Exercise data: Begin
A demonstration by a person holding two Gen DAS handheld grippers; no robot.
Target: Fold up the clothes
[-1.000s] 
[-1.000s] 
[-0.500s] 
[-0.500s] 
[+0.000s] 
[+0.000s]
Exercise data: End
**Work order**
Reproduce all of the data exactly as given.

**Answer for the task**
A demonstration by a person holding two Gen DAS handheld grippers; no robot.
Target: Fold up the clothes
[-1.000s] 
[-1.000s] 
[-0.500s] 
[-0.500s] 
[+0.000s] 
[+0.000s]

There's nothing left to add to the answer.